My sister isn’t the only woman feeling the burn. Slate took a look at the ways the government shut down is impacting women in an article entitled Seven Ways the Government Shutdown Will Hit Women Hardest. Programs like the Special Supplemental Nutrition Program for Women, Infants and Children (WIC) and Temporary Assistance to Needy Families (TANF) are included on the list of "non-essential" government services shut down during the stand off.
Sitting here outside of Washington DC it’s easy to get frustrated. There doesn’t feel like much we can do besides watch from afar. Our lunchtime discussion today was alive with discussions of letters to Representatives and our desire for action. Still, it’s easy to get bogged down in feeling frustrated—no matter your political convictions.
A friend shared with me his plan to donate to a food pantry to help those who rely on WIC—and urged me to encourage others to do the same.
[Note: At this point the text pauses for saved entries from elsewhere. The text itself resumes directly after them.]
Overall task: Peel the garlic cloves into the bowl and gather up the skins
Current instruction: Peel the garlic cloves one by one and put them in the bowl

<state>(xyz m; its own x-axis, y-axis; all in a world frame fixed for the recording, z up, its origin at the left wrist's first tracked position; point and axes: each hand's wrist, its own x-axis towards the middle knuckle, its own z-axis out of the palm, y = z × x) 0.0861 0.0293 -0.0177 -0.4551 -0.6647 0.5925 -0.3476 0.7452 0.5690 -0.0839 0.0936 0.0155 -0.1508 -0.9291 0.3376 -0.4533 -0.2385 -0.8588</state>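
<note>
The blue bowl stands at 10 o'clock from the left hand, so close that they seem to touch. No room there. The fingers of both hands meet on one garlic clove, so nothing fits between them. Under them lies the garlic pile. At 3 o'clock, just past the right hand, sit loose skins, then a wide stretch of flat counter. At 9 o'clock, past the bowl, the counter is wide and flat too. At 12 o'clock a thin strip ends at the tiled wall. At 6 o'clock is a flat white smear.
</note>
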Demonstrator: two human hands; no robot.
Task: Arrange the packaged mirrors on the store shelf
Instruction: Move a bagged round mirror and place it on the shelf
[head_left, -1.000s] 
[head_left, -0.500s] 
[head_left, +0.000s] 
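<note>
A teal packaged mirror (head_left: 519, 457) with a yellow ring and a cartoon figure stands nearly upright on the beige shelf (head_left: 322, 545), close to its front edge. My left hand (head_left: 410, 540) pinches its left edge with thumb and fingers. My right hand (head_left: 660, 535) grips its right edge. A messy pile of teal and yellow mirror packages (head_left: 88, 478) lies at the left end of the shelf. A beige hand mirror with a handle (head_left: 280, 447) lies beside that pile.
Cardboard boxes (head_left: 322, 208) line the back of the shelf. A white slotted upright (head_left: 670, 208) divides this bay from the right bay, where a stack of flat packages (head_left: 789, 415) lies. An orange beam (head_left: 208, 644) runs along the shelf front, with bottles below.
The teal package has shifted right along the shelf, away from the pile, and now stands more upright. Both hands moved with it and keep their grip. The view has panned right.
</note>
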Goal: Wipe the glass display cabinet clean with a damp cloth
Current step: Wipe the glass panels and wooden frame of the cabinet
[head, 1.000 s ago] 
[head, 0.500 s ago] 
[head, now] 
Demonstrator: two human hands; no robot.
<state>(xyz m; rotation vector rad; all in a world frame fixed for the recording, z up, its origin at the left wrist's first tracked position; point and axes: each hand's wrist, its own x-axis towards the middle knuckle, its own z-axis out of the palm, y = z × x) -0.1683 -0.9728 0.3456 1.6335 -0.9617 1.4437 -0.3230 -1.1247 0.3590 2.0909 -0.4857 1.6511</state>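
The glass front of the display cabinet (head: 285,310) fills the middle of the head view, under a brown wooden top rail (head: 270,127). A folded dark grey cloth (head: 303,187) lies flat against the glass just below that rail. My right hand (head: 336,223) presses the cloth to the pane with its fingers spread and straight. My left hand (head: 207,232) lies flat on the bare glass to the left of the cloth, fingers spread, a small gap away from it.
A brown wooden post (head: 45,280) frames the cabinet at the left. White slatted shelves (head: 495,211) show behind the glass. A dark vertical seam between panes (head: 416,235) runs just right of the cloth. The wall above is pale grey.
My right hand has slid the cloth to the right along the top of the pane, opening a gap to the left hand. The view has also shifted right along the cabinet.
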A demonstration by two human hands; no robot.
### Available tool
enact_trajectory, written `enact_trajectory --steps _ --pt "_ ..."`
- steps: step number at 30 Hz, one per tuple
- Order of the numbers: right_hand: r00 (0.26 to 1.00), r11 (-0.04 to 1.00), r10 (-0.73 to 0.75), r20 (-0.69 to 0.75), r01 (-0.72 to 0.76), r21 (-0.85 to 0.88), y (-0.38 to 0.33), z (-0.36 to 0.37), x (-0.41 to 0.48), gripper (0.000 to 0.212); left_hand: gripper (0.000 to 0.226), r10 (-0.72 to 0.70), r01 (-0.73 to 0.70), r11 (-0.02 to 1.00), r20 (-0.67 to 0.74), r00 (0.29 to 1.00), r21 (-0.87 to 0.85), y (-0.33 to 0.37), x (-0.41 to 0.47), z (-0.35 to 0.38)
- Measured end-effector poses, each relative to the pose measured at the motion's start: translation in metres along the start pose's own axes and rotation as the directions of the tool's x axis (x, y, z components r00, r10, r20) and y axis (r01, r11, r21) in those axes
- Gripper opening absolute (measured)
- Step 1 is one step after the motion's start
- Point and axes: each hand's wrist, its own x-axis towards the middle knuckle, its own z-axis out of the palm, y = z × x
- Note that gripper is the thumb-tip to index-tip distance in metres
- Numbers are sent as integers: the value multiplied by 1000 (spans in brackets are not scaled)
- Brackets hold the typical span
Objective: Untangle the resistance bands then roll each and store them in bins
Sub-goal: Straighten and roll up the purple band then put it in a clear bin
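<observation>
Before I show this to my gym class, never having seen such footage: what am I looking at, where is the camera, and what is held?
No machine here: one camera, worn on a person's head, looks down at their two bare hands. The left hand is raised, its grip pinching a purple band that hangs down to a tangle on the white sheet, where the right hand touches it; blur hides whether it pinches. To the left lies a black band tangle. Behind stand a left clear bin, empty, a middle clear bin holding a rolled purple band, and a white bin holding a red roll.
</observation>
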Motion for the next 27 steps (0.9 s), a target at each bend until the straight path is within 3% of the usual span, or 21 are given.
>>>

Interestingly enough, this response isn’t unprecedented. Historically the Jewish community has played a prominent role in providing social services to fill the gaps of government assistance.
Take a look at our Living the Legacy lesson on workers and their allies. Within the lesson there is a great example of landsmanschaften, or aid societies, designed to help new immigrants to America.
Or, take a look at Lillian Wald, a Jewish woman who took the initiative to found the Henry Street Settlement in New York’s Lower East Side. The Henry Street Settlement provided meals, education, and cultural lessons for those new to America.
Before regulations or government programs like WIC or TANF provided for those in need, Lillian Wald, landsmanschaften, and settlement houses like Henry Street created a system of support for people having trouble making it on their own. Perhaps today we can learn from their example.